I'm saying that people who are new to git will _have_ to learn new
concepts ANYWAY.
I don't think the naming is the hard part.
The fact is, git is one of the very few (essentially _only_) SCM's that
make it very clear that all real operations are local and that if you want
to work with other repositories, you have to "fetch" those into local
branches first. The fact that "pull" exists at all is really just
shorthand.
If people have trouble explaining this to others, and have trouble
grasping "pull", then I will bet that the _real_ issue has nothing at all
to do with naming at all, and the real issue is that people are being
_taught_ the concepts in the wrong order.

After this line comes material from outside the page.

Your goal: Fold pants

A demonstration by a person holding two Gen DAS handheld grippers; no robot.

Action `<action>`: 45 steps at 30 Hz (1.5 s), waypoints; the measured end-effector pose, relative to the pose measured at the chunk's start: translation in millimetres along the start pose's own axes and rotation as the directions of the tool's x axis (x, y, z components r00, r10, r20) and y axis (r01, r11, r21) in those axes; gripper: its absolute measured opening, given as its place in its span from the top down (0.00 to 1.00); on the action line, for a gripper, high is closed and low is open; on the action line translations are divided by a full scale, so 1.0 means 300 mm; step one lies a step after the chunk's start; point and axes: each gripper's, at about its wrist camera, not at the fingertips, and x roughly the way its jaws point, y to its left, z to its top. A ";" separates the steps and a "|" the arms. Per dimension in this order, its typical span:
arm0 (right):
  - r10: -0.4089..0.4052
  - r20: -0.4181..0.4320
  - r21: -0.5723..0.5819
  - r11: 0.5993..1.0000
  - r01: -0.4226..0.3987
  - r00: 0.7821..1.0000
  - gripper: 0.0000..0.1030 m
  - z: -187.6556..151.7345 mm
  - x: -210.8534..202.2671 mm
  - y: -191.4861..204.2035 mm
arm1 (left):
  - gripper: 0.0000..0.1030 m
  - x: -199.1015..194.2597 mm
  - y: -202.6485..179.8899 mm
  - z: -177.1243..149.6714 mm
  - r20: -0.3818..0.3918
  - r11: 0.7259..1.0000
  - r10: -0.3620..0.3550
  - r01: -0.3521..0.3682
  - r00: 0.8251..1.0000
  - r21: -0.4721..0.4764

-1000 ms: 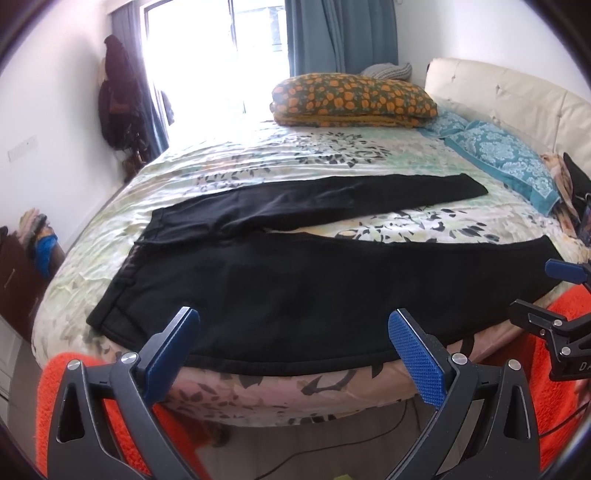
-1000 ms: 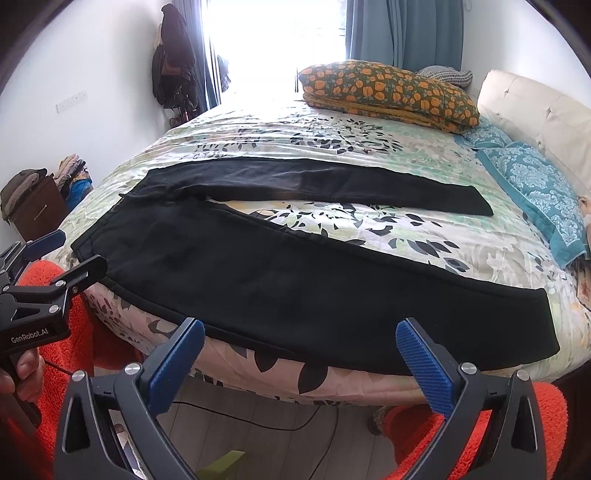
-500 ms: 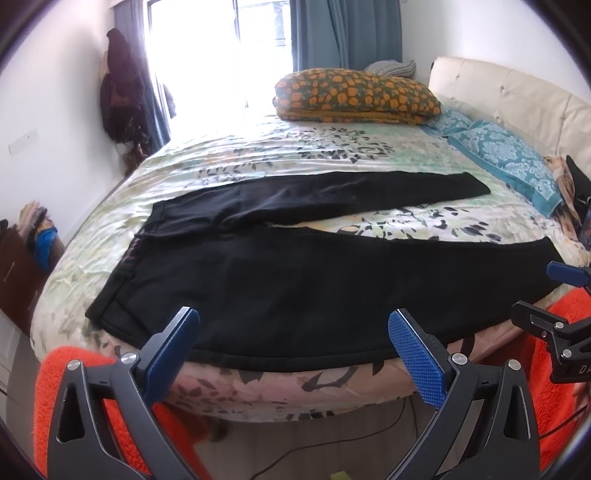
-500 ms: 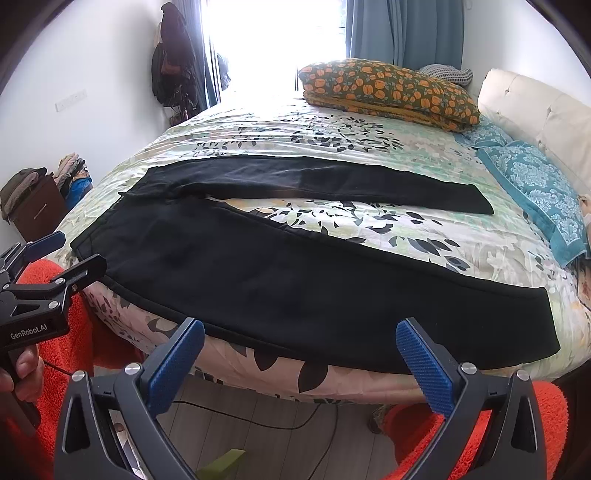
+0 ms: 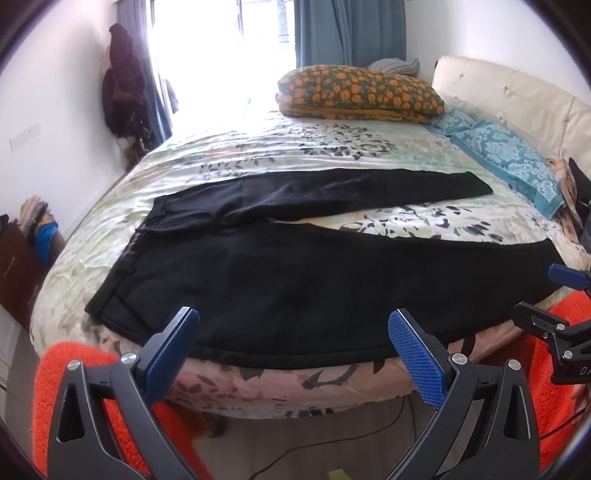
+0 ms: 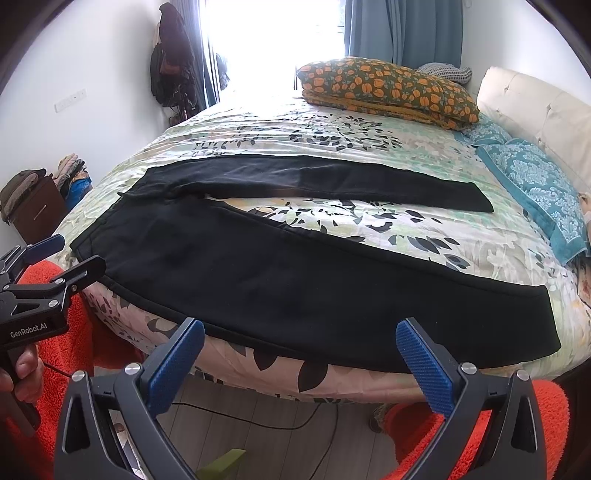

Before you learn "pull", you should learn "fetch". Don't even _mention_
"pull" until the person got what "fetch" means. Because the fact is,
"fetch" is really the much more fundamental operation, and once you
really understand what "fetch" does, "pull" is obvious.
So I'll argue that the problem isn't naming, the "problem" is really that
git has a few fundamnetal concepts that people aren't used to. The most
fundamnetal of those is the notion of the local branch-space. EVERY other
(broken) SCM has branches as being some kind of totally idiotic separate
subdirectories, or doesn't really support branches at all (ie neither BK
nor CVS really support "branches" - even if a concept of that name exists
in CVS, it has nothing at all in common with the git model of branches).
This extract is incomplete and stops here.